To make kombucha… We make around 10L of kombucha a week. We simply boil 10L water, add 14 black tea bags and 3 cups of sugar. Once the sugar has dissolved and the tea mixture has cooled we pour it into our brewing vessels, add some of the fermented kombucha tea from the previous batch and add a SCOBY (check the ratios for the amount you want to make on page 53, here). We then secure a tightly woven cloth on top of the vessel with a rubber band and leave it to ferment at room temperature, on our kitchen bench, away from direct sunlight (UV will kill the yeasts) for 7 days. This part of the fermentation process is aerobic, meaning the SCOBY needs oxygen. As the kombucha tea ferments the SCOBY consumes the tea and sugar, producing vitamins, minerals, enzymes, carbon dioxide and more. Ideally you want the temperature to be between 21 and 26.5 degrees Celcius. If it is too cool, the fermentation process will slow. If it is too hot, it will ferment faster. You can ferment it for up to 3-5 weeks if you like but then the taste is much more like vinegar. The ideal pH, if you are inclined to test it, for consumption will be between 2.6 and 4.0. Over brewing starts between 4 and 6 weeks and you need to be careful you aren’t starving your SCOBY. At the end of the week our mother SCOBY has produced a baby SCOBY, the tea is no longer sweet and it’s ready to drink or second ferment.
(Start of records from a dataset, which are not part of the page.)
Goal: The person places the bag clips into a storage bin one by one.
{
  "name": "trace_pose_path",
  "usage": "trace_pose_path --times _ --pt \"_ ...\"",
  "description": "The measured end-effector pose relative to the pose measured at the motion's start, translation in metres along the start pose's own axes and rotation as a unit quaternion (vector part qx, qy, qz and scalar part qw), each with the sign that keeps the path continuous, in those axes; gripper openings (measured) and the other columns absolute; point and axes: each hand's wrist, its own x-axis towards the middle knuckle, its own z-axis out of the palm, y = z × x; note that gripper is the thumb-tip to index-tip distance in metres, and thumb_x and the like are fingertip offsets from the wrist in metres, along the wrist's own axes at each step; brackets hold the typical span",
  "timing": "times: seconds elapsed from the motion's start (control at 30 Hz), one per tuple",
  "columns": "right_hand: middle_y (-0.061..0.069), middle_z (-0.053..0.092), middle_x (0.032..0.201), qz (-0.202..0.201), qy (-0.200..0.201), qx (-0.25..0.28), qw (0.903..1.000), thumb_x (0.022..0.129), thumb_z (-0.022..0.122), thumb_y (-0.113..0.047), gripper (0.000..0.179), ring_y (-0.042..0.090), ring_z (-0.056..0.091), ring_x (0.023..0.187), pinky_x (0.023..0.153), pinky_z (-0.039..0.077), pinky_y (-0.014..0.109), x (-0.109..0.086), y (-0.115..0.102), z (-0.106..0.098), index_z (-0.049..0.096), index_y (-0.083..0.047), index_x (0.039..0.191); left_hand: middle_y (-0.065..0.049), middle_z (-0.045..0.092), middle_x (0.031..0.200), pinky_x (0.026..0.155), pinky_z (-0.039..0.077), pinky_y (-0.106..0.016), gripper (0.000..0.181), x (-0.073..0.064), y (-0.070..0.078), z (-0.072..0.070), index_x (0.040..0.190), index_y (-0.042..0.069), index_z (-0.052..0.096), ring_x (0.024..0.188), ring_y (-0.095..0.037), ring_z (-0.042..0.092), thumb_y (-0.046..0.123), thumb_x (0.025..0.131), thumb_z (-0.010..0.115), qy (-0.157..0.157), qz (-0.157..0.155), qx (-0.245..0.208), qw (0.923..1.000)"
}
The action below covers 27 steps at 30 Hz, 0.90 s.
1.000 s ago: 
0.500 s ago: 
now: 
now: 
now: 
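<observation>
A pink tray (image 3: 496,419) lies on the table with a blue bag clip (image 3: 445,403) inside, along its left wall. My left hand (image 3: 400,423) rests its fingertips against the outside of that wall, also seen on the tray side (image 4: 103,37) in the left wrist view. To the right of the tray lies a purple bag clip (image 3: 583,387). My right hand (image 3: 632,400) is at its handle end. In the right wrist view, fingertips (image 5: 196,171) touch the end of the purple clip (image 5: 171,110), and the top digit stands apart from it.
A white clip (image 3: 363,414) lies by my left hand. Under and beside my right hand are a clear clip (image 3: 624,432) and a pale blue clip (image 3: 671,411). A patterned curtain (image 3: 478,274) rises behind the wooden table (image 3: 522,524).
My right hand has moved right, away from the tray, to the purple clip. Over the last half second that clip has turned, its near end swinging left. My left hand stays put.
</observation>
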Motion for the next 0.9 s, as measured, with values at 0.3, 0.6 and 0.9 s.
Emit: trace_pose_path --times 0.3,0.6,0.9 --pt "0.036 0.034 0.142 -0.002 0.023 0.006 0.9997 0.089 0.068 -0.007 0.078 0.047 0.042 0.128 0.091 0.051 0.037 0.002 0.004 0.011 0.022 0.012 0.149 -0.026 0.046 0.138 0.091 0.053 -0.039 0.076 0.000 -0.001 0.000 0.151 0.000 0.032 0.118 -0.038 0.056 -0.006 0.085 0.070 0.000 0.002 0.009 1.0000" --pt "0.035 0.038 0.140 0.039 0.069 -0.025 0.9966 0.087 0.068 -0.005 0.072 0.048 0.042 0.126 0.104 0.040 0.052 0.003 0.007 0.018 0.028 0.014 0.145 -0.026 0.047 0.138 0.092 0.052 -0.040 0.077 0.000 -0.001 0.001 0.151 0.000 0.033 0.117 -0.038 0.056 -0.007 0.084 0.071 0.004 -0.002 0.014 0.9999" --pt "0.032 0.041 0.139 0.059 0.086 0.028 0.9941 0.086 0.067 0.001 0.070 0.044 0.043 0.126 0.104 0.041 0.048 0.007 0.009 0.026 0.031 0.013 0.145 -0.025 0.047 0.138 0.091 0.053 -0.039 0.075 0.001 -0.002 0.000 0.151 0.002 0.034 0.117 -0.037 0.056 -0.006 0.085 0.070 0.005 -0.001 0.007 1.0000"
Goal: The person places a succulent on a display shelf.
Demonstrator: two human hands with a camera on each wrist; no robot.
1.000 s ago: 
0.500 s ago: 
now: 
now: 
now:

Second fermenting with fruit produces a refreshing carbonated drink. A friend’s 4 year old doesn’t seem to realise it’s healthy for you, often asking for the ‘gassy’ drink (I think he thinks it’s a soft drink!) :). To second ferment, we remove the SCOBY, bottle up our kombucha into grolsch-style bottles, add fruit, spices or herbs for flavouring and seal them to make them anaerobic (without oxygen). Filling the bottles (leaving only 1-2cm of space), then sealing them reduces the amount of oxygen in the bottles meaning that the carbon dioxide produced by the fermentation is dissolved into the kombucha tea, making it delightfully bubbly! We then leave our sealed and flavoured kombucha at room temperature for a couple of days before refrigerating and then enjoying as we like. Below are our bottles in our fridge… we go down to the local German bar to ask for their empty ones but you can get creative with whatever you can get your hands on! In the past we’ve used old wine bottles, pushing the corks back in… as well as small beer bottles, refitting the lids.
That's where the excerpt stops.